### WHAT YOU SHOULD DO
When you reach the line in the data below that contains "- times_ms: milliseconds", please start repeating lines exactly, and stop after the line that contains "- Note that", repeating nothing else.

Extracted data entries
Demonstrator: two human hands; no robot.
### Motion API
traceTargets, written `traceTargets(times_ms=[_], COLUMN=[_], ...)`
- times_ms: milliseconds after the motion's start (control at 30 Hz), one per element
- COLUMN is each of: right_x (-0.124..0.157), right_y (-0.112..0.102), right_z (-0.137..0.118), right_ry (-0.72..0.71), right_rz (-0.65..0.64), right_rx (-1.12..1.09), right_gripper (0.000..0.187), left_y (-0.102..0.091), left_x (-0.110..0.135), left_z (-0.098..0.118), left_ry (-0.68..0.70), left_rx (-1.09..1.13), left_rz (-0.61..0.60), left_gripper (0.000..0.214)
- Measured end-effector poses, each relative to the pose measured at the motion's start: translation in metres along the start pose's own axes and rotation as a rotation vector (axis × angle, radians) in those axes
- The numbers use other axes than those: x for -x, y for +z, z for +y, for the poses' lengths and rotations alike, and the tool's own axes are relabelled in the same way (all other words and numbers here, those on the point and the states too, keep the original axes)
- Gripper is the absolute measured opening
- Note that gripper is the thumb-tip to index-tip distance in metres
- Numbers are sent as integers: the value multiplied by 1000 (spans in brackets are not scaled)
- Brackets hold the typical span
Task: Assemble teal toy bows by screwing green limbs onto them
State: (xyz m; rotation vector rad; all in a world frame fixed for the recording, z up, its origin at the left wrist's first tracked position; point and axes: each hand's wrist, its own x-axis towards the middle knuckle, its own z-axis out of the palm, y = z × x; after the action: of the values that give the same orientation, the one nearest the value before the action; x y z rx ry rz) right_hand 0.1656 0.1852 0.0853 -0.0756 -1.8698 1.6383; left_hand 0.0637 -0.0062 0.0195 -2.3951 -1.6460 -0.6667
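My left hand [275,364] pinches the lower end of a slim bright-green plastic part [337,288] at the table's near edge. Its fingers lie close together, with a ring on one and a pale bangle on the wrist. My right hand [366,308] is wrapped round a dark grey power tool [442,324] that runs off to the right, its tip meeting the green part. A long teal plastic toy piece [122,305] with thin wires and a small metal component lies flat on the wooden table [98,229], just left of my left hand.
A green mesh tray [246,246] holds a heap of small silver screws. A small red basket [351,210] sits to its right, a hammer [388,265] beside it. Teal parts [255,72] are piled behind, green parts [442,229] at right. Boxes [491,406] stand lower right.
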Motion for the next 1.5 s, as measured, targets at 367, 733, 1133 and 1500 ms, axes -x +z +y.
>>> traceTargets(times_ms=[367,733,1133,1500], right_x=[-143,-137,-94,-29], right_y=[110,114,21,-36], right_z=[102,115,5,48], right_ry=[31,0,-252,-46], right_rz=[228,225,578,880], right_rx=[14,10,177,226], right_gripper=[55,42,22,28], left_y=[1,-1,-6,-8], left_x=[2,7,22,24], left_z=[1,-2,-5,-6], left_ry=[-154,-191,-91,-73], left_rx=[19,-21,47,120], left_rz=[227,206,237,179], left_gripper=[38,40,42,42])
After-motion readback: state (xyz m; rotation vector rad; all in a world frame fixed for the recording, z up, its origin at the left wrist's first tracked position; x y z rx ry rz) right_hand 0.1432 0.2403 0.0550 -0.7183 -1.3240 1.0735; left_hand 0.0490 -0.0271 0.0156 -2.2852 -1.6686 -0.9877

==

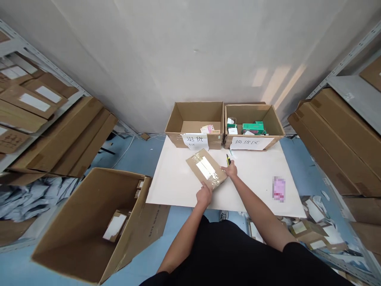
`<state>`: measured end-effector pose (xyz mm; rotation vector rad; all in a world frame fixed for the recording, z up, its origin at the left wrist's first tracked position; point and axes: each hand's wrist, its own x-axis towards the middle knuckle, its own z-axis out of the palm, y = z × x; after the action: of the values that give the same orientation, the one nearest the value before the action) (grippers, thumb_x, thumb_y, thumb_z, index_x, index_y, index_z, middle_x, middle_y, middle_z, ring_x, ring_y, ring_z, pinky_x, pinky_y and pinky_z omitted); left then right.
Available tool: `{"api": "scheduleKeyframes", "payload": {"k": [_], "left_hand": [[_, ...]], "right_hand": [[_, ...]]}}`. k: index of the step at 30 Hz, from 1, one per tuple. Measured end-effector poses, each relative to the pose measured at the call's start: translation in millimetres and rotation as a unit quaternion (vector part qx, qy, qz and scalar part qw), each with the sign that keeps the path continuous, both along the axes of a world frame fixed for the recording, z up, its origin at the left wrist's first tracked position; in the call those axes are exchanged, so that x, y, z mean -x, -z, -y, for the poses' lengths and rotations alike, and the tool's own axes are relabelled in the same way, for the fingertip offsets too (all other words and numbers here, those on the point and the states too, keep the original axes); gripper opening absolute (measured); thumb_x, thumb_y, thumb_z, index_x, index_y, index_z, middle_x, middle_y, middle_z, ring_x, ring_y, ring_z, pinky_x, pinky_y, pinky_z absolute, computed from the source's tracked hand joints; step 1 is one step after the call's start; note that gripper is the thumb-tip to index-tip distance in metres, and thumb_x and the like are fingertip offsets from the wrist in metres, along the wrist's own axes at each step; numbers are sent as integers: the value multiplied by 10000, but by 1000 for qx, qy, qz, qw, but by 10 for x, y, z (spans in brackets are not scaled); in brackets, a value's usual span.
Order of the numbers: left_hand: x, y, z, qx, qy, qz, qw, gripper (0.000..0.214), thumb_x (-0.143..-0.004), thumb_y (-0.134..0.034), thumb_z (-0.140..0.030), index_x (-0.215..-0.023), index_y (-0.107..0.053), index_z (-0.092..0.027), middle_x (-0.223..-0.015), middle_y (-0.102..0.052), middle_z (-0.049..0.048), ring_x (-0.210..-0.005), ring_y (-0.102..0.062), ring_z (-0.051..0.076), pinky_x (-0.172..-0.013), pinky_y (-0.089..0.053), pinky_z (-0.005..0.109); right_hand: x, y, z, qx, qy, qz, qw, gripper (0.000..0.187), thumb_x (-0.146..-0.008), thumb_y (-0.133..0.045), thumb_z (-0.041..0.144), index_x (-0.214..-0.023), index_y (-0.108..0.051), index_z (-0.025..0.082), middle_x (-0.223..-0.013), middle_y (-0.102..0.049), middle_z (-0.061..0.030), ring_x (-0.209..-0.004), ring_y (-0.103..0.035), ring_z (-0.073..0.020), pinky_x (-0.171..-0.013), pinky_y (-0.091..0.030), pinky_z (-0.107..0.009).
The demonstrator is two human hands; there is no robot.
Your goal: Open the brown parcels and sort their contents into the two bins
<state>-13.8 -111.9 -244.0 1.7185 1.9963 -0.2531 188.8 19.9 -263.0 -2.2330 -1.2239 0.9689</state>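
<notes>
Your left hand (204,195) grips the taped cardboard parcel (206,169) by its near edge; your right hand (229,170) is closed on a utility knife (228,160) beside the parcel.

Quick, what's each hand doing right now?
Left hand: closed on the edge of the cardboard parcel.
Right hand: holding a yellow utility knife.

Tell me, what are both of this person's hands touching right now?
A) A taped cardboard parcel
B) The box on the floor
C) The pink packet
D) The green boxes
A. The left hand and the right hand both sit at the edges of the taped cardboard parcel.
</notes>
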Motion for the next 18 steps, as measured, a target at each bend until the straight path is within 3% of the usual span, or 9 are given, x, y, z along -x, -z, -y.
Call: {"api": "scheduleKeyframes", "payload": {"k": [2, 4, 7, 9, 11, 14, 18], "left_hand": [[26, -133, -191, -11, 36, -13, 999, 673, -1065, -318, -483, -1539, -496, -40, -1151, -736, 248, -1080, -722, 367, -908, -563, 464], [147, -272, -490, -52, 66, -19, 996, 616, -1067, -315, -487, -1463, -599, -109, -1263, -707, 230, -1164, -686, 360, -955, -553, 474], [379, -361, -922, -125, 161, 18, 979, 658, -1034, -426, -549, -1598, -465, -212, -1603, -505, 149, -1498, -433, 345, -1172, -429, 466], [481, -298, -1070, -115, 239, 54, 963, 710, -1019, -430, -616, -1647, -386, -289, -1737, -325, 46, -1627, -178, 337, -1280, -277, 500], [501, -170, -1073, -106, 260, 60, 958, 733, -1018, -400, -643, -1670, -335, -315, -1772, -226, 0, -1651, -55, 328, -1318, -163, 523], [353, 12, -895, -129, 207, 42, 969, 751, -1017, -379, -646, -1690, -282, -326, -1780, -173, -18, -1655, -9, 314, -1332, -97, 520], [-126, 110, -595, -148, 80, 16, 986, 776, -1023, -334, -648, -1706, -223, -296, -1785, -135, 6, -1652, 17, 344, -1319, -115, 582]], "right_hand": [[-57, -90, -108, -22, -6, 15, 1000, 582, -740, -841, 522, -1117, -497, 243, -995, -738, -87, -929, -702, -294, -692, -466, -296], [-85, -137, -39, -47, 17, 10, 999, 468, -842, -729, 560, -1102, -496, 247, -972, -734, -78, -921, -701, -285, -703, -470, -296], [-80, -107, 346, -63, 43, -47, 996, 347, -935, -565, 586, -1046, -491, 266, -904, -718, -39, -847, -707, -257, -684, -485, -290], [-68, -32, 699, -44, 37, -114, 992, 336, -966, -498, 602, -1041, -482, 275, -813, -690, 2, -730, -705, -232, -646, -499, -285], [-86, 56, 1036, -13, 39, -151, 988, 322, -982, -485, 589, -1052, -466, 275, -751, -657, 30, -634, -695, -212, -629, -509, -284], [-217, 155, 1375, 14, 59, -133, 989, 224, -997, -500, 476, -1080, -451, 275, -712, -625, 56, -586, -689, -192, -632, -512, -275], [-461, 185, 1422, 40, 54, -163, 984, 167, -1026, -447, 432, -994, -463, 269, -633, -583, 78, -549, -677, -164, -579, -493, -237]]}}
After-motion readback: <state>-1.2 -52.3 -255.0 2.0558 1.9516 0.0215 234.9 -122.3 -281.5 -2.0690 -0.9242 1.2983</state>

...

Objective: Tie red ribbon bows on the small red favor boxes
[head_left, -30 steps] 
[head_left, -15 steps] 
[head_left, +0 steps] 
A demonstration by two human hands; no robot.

### ANSWER SPACE
- times_ms: milliseconds after the motion's start (control at 30 Hz), one per element
- COLUMN is each of: right_x (-0.124..0.157), right_y (-0.112..0.102), right_z (-0.137..0.118), right_ry (-0.72..0.71), right_rz (-0.65..0.64), right_rx (-1.12..1.09), right_gripper (0.000..0.187), left_y (-0.102..0.091), left_x (-0.110..0.135), left_z (-0.098..0.118), left_ry (-0.68..0.70), left_rx (-1.09..1.13), left_rz (-0.61..0.60), left_gripper (0.000..0.214)
- Measured end-effector poses, each relative to the pose measured at the motion's start: translation in metres along the start pose's own axes and rotation as a rotation vector (axis × angle, radians) in those axes
- The numbers use other axes than those: x for -x, y for +z, z for +y, for the poses' lengths and rotations alike, and the tool's own axes are relabelled in the same way (all other words and numbers here, those on the point and the states too, keep the original axes)
- Gripper is the absolute measured opening
- Note that gripper is the thumb-tip to index-tip distance in metres

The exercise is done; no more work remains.